Good blog post from Daniel Pink on despite the fact that Smartphones are really hyped right now, they're also under-hyped.
The post is based on MIT Technology Review's interesting article Are Smart Phones Spreading Faster Than Any Technology in Human History. Key data from this article and lifted directly from Pink's blog post includes:
- In 2006, smart phones accounted for just 6% of U.S. mobile phones sold that year. Today, “smart phones represent more than two-thirds of all U.S. mobile-phone sales.”
- “In 1982, there were 4.6 billion people in the world, and not a single mobile-phone subscriber. Today, there are seven billion people in the world — and six billion mobile cellular-phone subscriptions.” Of those subscriptions, 73 percent are now in the developing world, even though those countries account for just 20 percent of the world’s GDP.”
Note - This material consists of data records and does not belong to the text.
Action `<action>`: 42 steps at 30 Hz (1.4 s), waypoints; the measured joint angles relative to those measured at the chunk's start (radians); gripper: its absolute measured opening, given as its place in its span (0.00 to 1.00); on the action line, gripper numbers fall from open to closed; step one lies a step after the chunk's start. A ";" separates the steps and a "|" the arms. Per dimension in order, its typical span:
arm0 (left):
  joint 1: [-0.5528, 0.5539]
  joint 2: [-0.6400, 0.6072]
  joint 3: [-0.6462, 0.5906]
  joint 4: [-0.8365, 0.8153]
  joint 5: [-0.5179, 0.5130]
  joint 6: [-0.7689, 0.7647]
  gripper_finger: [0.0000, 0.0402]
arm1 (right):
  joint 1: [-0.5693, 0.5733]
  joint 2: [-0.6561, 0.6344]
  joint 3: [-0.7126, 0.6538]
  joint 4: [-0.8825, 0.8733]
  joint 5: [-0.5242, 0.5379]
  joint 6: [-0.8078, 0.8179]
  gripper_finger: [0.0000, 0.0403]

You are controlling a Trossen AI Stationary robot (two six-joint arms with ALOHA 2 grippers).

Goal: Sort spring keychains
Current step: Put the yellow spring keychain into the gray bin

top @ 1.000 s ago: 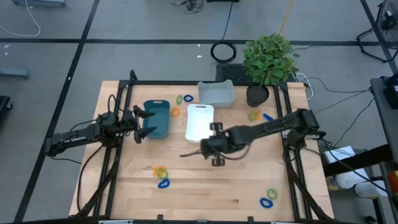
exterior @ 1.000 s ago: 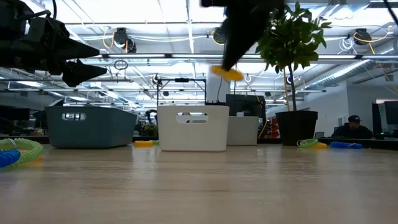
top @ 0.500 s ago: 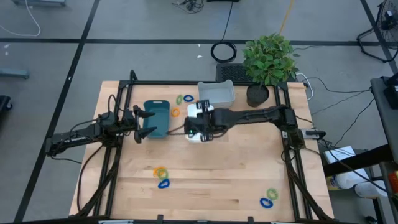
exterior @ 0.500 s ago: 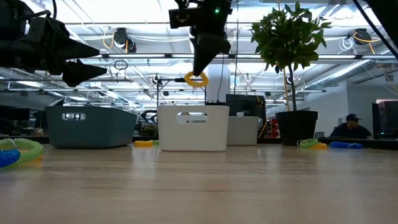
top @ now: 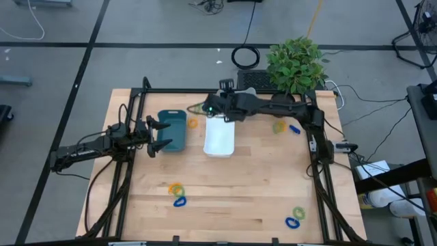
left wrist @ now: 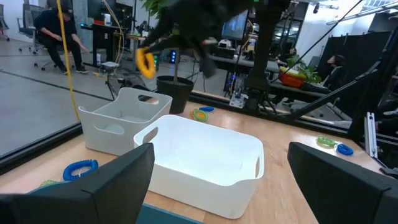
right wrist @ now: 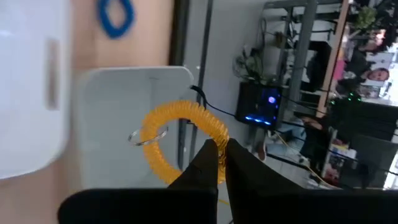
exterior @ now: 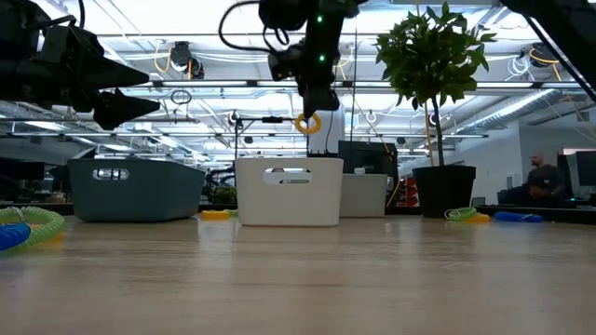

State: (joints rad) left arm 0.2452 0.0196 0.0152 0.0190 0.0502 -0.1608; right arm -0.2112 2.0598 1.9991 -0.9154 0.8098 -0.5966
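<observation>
My right gripper (top: pixel 199 107) is shut on an orange-yellow spring keychain (right wrist: pixel 180 140) and hovers at the far side of the table, above the grey tray (right wrist: pixel 118 99). In the low view this keychain (exterior: pixel 307 122) hangs over the white tray (exterior: pixel 289 191). My left gripper (top: pixel 158 133) waits open beside the teal tray (top: pixel 172 130). Other keychains lie flat on the wood: an orange one (top: pixel 192 124), a green-yellow one (top: pixel 278 126) with a blue one (top: pixel 293 128), a pair (top: pixel 177 195) toward the near edge, and a pair (top: pixel 295 218) near right. My right gripper pinches the coil of the keychain at one spot on its loop (right wrist: pixel 208 142) between its two fingertips. The fingers (exterior: pixel 312 104) slant down, coming from the table's right. The loop hangs below and beyond the tips, lifted clear, with its small metal ring (right wrist: pixel 148 137) on the far side.
The white tray (top: pixel 220 137) stands mid-table between the teal and grey trays. A potted plant (top: pixel 293 65) stands at the far right corner. Black frame rails (top: pixel 321 178) run along both table sides. Bare wood lies toward the near edge.
My right gripper has carried the keychain from the middle of the table over the white tray toward the far edge, rising a little and turning at the wrist. It has stayed shut on the keychain, which hangs clear throughout.
</observation>
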 joint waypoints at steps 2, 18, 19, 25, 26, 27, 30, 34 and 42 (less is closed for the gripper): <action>0.000 0.000 0.000 0.000 0.000 0.000 0.94 | -0.031 0.000 -0.001 0.028 -0.002 -0.022 0.00; 0.000 0.000 0.000 0.000 0.000 0.000 0.94 | -0.149 0.119 -0.011 0.148 -0.108 -0.092 0.00; 0.000 0.000 0.000 0.000 0.000 0.000 0.94 | -0.152 0.125 -0.011 0.141 -0.108 -0.093 0.00; 0.000 0.000 0.000 0.000 0.000 0.000 0.94 | -0.162 0.150 -0.012 0.079 -0.216 -0.046 0.00; 0.000 0.000 0.000 0.000 0.000 0.000 0.94 | -0.162 0.148 -0.011 0.070 -0.220 -0.034 0.00; 0.000 0.000 0.000 0.000 0.000 0.000 0.94 | -0.162 0.146 -0.011 0.060 -0.225 -0.024 0.00; 0.000 0.000 0.000 0.000 0.000 0.000 0.94 | -0.162 0.147 -0.035 0.073 -0.235 -0.020 0.00; 0.000 0.000 0.000 0.000 0.000 0.000 0.94 | -0.168 0.148 -0.085 0.091 -0.239 -0.023 0.00; 0.000 0.000 0.000 0.000 0.000 0.000 0.94 | -0.169 0.148 -0.115 0.105 -0.239 0.000 0.00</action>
State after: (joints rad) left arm 0.2452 0.0196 0.0154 0.0189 0.0502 -0.1609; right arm -0.3804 2.2074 1.8839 -0.8104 0.5713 -0.5971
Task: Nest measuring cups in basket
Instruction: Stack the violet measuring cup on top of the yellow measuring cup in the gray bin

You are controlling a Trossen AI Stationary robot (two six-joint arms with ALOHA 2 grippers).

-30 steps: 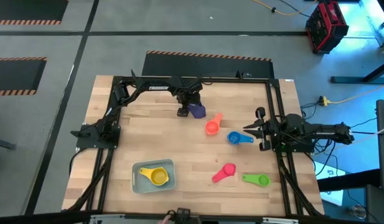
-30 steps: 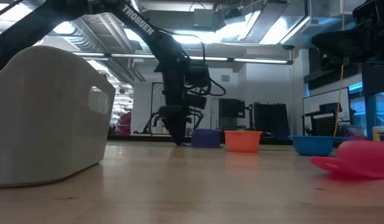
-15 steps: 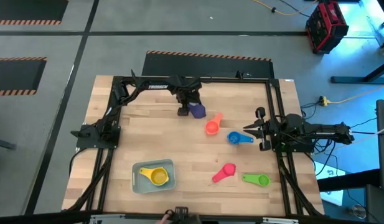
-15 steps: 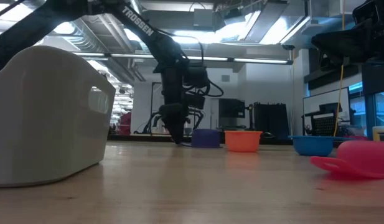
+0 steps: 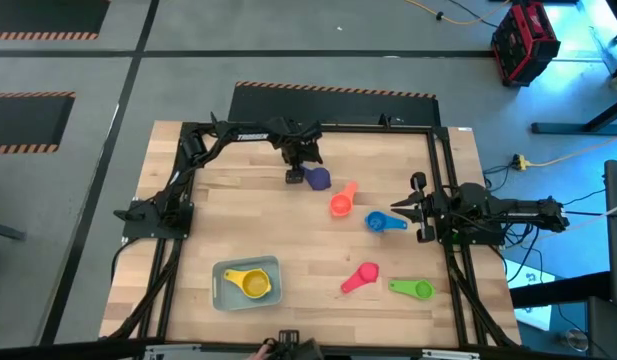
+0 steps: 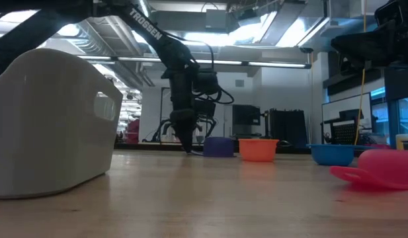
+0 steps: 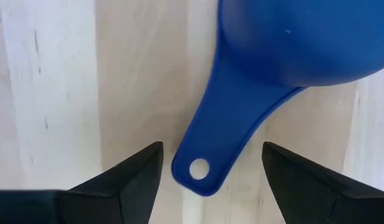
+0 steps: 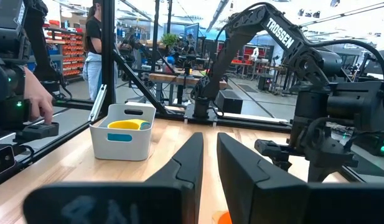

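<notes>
**Left gripper down at the purple cup, jaws apart**

The landmark was the basket (image 5: 247,284), which stood at the near edge of the table (image 5: 238,215), toward the left side. The yellow cup (image 5: 254,284) lay inside the basket, and a teal piece showed just under it at the basket's left part.

The left gripper (image 5: 297,170) was far from the basket, at the opposite edge of the table. It was lowered to the wood just beside the purple cup (image 5: 317,179). In the left wrist view its 2 fingers (image 7: 126,180) stood apart on both sides of the cup's flat handle (image 7: 223,146), with wood showing in the gaps, so they were released and did not grasp anything.

4 more cups lay on the table, all to the right of the basket. The orange cup (image 5: 340,203) was near the purple one. The blue cup (image 5: 380,222) was beyond it, close to the right gripper (image 5: 398,208). The pink cup (image 5: 362,276) and the green cup (image 5: 415,289) were at about the same depth as the basket.

The right gripper waited at the right side of the table, well apart from the basket, with its fingers (image 8: 185,163) almost closed and empty.
</notes>
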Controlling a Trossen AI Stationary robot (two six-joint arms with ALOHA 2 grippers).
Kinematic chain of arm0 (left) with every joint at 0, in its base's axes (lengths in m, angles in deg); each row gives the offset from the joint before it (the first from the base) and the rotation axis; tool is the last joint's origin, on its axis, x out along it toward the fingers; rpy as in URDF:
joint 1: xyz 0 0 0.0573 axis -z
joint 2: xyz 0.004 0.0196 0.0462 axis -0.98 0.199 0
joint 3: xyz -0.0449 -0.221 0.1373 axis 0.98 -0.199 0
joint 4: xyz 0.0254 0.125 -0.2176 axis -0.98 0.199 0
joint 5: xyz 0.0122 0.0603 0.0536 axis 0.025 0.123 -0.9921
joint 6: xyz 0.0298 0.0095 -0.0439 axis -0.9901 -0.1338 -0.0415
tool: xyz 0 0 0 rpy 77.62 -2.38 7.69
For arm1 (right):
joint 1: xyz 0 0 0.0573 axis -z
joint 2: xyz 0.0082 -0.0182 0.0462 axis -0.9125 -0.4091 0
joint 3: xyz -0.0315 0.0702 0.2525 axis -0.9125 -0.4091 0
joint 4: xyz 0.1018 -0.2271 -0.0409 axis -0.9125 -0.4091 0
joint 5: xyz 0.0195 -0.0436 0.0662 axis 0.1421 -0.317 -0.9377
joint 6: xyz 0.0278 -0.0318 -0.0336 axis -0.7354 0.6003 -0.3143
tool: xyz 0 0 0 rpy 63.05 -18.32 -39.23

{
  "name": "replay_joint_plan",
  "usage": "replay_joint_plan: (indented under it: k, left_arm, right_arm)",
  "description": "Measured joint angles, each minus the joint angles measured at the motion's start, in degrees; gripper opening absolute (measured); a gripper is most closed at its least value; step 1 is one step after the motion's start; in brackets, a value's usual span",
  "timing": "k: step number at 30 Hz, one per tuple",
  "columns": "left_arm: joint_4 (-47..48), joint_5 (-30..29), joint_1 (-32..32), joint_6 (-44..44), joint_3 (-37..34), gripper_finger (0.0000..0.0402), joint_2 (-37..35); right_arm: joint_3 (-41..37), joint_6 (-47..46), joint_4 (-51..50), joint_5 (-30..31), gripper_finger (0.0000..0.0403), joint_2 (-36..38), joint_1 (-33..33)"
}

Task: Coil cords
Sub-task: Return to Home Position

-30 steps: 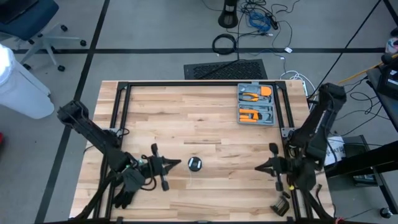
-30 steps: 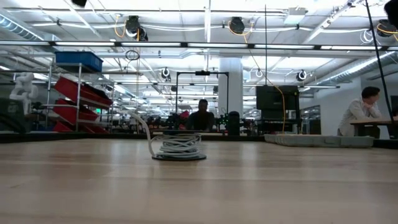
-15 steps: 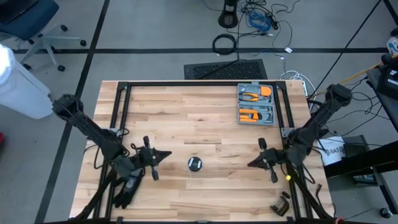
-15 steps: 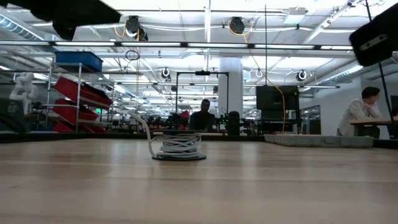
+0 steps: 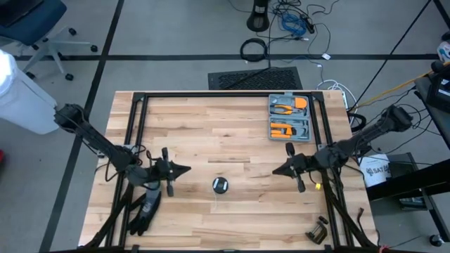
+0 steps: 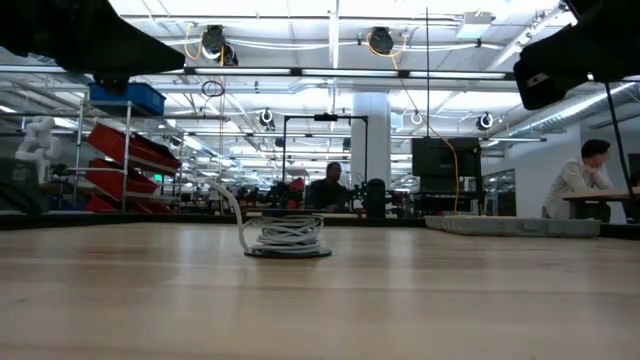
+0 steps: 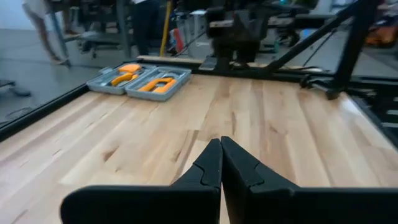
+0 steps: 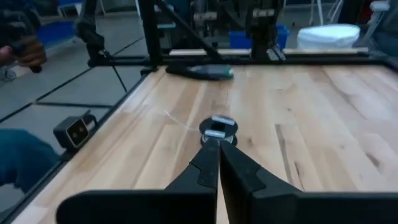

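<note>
Both arms have drawn back from the cord (image 5: 220, 185) since a second ago, and their dark shapes now show at the top corners of the low view. I see the left gripper (image 5: 185, 169) and the right gripper (image 5: 275, 171) pointing at each other, each with fingers pressed together and holding nothing. Wound into a round bundle with no long axis, the cord rests on the table (image 5: 211, 130) between the two tips. It touches neither, lies nearer the left tip and sits slightly off the line joining them. From the right gripper it lies straight ahead. I judge that only retreat remains.
</note>
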Motion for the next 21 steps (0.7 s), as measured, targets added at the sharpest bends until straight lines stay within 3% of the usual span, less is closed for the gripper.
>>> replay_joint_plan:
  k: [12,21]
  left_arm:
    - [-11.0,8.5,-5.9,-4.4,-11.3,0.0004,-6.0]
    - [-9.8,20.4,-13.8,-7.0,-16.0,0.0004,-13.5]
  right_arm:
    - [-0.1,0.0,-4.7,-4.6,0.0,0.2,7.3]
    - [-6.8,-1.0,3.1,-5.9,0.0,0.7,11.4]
- “According to IDC, smart phones accounted for 36 percent of global mobile-phone shipments in the first quarter of 2012, up from 25 percent a year earlier. If smart phones continue to gain at even this pace, ‘feature phones’ will be largely a memory in another five years.”
- Right now the world has 1.4 billion PCs in use. “Mobile phones, on the other hand, are already selling more than 1.4 billion units every single year.”
We write about Mobile Computing more than any other tech trend. It's hard to overestimate the speed at which mobile computing is expanding, so we certainly agree that this trend is under-hyped.